■ Exercise details: Check each line of the listing for the string "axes". Copy those where it appears.

=== Data excerpt ===

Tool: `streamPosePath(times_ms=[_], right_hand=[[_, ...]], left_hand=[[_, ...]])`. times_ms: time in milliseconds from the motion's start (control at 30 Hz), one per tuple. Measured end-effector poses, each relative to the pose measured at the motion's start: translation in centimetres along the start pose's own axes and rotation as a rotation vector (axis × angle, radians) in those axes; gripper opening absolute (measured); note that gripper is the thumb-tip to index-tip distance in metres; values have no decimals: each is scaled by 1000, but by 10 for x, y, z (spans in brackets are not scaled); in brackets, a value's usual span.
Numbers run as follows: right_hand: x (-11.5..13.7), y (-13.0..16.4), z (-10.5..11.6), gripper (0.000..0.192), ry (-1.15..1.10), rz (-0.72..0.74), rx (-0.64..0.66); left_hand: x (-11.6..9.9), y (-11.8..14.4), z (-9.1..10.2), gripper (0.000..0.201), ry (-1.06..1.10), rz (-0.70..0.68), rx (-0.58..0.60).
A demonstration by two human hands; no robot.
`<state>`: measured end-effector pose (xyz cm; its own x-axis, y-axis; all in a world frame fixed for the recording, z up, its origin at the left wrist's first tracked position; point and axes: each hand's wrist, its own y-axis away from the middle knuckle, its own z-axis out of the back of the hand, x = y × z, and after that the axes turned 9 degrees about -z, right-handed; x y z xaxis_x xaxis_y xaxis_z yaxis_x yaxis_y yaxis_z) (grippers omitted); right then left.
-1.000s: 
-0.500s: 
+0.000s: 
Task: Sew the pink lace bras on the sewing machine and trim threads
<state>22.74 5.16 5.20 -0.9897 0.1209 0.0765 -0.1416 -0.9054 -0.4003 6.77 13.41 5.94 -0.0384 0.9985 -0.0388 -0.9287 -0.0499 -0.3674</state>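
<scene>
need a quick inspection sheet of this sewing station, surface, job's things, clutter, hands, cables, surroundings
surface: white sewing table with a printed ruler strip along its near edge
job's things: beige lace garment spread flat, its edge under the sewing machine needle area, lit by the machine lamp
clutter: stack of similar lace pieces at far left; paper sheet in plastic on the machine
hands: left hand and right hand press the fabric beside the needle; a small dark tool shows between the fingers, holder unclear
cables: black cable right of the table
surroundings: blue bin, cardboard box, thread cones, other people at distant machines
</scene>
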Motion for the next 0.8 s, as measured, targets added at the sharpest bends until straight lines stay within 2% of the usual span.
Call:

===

■ Written solution:
Tool: `streamPosePath(times_ms=[_], right_hand=[[_, ...]], left_hand=[[_, ...]])`. times_ms: time in milliseconds from the motion's start (control at 30 Hz), one per tuple. Measured end-effector poses, each relative to the pose measured at the motion's start: translation in centimetres along the start pose's own axes and rotation as a rotation vector (axis × angle, radians) in those axes; gripper opening absolute (measured); note that gripper is the thumb-tip to index-tip distance in metres; values have no decimals: each is scaled by 1000, but by 10 for x, y, z (spans in brackets are not scaled); in brackets, a value's usual span.
`<state>`: measured end-effector pose (xyz cm; its own x-axis, y-axis; all in a world frame fixed for the recording, z up, its origin at the left wrist's first tracked position; point and axes: each hand's wrist, its own y-axis away from the middle knuckle, its own z-axis out of the back of the hand, x = y × z, and after that the axes turned 9 degrees about -z, right-handed; x y z xaxis_x xaxis_y xaxis_z yaxis_x yaxis_y yaxis_z) (grippers omitted); right then left.

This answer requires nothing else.